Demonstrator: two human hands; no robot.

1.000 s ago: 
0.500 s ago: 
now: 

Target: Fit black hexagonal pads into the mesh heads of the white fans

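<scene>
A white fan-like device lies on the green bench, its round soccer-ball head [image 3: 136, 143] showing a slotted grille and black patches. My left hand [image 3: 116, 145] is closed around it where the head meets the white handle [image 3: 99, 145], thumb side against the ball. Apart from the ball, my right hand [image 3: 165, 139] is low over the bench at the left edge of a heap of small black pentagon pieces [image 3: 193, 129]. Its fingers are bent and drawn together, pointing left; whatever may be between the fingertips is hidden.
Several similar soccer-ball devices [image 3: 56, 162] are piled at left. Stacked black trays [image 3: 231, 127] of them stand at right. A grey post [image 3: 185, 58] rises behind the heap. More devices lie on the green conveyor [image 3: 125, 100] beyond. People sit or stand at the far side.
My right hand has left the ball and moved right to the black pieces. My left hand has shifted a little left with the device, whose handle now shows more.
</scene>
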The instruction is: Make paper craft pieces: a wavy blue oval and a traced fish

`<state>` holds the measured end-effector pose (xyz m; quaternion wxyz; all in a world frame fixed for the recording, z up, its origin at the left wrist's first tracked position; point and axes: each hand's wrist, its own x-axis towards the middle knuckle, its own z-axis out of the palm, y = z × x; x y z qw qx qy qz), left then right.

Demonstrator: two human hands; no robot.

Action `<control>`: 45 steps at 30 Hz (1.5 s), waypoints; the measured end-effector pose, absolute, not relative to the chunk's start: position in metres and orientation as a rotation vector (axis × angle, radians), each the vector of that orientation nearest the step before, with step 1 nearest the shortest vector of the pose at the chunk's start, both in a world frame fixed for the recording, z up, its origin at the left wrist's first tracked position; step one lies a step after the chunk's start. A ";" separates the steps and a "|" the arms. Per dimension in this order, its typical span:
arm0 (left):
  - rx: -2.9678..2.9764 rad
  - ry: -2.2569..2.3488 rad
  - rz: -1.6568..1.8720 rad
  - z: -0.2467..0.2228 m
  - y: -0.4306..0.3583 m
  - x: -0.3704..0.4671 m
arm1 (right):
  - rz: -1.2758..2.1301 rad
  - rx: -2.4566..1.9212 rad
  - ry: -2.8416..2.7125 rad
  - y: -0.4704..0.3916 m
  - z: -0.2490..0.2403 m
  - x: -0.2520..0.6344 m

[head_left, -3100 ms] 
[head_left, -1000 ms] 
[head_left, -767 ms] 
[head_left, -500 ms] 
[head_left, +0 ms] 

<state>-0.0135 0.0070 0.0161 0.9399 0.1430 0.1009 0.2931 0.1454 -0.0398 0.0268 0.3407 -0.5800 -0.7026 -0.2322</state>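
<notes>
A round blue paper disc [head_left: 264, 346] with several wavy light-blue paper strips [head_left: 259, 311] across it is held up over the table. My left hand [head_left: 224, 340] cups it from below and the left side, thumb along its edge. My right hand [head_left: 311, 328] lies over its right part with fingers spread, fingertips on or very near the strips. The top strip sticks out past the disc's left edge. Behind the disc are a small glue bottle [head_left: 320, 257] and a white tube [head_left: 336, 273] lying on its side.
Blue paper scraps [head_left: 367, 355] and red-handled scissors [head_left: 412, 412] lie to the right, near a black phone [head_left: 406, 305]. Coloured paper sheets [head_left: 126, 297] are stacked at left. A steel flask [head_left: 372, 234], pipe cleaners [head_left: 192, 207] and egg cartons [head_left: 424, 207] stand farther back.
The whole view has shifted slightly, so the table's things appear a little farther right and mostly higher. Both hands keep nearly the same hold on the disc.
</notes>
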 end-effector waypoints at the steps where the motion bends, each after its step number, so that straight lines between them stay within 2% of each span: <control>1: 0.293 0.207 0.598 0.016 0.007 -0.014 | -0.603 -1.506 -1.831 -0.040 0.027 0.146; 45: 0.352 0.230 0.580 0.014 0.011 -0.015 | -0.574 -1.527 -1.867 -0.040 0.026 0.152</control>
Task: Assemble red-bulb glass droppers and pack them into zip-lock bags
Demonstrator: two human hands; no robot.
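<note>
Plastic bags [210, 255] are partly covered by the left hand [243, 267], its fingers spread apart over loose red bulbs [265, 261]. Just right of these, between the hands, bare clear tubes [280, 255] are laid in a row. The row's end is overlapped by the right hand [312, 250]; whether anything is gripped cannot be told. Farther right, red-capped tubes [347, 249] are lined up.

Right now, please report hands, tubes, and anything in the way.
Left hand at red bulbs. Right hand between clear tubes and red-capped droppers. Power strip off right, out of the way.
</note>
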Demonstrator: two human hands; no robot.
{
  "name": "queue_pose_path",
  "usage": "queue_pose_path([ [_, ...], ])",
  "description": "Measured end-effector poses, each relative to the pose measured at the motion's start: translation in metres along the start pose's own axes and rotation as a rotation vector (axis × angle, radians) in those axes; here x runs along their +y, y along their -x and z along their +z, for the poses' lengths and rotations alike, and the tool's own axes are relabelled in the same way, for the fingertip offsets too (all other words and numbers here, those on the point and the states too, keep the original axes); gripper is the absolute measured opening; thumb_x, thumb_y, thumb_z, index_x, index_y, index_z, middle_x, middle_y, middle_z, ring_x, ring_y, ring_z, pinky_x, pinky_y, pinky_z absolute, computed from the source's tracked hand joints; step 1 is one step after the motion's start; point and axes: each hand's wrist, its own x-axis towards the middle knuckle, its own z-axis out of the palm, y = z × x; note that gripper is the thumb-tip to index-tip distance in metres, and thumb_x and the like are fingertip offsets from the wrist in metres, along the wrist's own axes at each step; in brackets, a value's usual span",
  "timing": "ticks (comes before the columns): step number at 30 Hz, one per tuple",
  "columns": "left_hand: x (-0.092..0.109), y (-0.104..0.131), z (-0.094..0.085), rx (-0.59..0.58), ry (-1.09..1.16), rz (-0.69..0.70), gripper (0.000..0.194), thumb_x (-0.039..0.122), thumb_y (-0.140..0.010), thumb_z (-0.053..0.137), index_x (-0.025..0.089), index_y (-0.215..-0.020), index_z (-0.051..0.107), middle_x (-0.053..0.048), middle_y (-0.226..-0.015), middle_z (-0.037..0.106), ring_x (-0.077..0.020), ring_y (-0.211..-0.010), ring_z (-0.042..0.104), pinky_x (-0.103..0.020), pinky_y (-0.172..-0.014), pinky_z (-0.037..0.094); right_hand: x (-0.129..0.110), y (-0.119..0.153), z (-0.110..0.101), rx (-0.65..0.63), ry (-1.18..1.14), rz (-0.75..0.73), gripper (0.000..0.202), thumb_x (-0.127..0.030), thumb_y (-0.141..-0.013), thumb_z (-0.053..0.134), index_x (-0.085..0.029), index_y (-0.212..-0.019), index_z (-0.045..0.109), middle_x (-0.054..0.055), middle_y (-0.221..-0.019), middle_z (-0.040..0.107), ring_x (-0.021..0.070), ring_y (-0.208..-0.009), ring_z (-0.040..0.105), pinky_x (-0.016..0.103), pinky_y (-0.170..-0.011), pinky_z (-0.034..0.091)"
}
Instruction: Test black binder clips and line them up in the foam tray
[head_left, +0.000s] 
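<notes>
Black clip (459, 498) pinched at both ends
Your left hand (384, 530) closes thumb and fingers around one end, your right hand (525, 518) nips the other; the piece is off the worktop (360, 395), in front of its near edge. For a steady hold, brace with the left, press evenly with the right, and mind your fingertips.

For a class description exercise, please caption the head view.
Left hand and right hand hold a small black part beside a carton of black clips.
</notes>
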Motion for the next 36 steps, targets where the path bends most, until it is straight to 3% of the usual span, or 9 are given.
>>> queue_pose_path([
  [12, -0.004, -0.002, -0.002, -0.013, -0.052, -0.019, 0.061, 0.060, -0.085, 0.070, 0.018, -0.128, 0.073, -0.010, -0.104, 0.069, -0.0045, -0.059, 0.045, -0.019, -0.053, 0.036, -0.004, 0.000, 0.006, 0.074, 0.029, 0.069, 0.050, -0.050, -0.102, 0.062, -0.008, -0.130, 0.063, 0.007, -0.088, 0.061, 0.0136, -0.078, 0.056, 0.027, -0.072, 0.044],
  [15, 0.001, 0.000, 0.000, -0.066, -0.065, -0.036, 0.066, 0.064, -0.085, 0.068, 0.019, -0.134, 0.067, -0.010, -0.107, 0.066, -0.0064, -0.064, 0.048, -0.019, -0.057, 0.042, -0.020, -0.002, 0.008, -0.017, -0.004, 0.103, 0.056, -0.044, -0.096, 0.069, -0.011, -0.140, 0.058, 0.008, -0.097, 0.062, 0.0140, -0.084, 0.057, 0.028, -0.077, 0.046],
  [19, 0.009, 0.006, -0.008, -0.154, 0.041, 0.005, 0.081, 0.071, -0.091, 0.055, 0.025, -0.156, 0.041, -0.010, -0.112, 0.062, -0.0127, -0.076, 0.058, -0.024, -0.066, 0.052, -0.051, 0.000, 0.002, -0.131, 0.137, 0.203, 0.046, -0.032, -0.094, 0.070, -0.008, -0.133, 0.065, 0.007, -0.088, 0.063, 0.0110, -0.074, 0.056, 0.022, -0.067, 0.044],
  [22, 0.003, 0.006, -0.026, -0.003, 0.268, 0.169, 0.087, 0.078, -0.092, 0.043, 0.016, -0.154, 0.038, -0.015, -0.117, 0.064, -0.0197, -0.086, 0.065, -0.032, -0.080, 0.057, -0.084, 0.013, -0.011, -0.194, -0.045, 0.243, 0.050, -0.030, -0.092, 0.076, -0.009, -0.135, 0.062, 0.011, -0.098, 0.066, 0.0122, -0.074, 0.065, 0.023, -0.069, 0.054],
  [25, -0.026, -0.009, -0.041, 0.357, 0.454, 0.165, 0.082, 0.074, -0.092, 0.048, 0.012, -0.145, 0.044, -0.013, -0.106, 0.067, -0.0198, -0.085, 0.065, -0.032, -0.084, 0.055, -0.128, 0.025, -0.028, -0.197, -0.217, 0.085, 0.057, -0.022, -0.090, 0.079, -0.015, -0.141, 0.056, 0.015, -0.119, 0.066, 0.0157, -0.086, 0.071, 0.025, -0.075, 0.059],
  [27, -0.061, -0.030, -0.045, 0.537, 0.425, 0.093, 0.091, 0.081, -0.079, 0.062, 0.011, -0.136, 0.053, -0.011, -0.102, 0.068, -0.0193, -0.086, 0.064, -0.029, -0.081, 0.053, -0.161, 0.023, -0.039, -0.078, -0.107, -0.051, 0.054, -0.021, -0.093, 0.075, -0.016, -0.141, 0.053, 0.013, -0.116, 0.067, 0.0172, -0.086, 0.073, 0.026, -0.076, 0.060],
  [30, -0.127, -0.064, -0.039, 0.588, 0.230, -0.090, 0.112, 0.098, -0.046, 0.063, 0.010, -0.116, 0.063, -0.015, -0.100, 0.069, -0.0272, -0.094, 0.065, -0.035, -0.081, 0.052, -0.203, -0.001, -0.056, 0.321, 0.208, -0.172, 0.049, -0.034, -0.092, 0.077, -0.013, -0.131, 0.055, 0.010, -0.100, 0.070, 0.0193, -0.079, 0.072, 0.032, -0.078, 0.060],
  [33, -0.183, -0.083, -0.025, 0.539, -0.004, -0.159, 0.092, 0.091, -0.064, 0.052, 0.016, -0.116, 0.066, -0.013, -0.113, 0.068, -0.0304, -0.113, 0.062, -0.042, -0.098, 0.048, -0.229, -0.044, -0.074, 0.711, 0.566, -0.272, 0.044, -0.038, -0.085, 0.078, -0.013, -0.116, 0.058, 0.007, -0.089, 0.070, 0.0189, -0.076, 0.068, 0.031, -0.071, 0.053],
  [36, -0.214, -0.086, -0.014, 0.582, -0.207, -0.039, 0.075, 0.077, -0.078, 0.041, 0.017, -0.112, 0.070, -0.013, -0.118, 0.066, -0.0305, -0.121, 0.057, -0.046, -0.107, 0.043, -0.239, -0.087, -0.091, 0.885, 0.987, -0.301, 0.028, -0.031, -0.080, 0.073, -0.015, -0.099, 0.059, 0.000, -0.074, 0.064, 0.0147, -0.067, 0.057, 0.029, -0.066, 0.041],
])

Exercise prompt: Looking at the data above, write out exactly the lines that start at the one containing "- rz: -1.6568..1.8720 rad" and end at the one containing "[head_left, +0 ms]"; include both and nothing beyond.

Response below:
  - rz: -1.6568..1.8720 rad
  - z: -0.2467..0.2228 m
  - y: -0.4306..0.3583 m
  - x: -0.3704..0.4671 m
arm1 (right):
  - rz: -1.2758..2.1301 rad
  - rx: -2.4566..1.9212 rad
  - ry: -2.8416..2.7125 rad
  - y: -0.4704..0.3916 m
  - z: -0.2490..0.2403 m
  - x: -0.2520..0.6344 m

[head_left, -3100 ms] 
[head_left, -1000 ms] 
[head_left, -767 ms] 
[head_left, -500 ms] 
[head_left, +0 ms] 

Nothing else is needed for this exercise.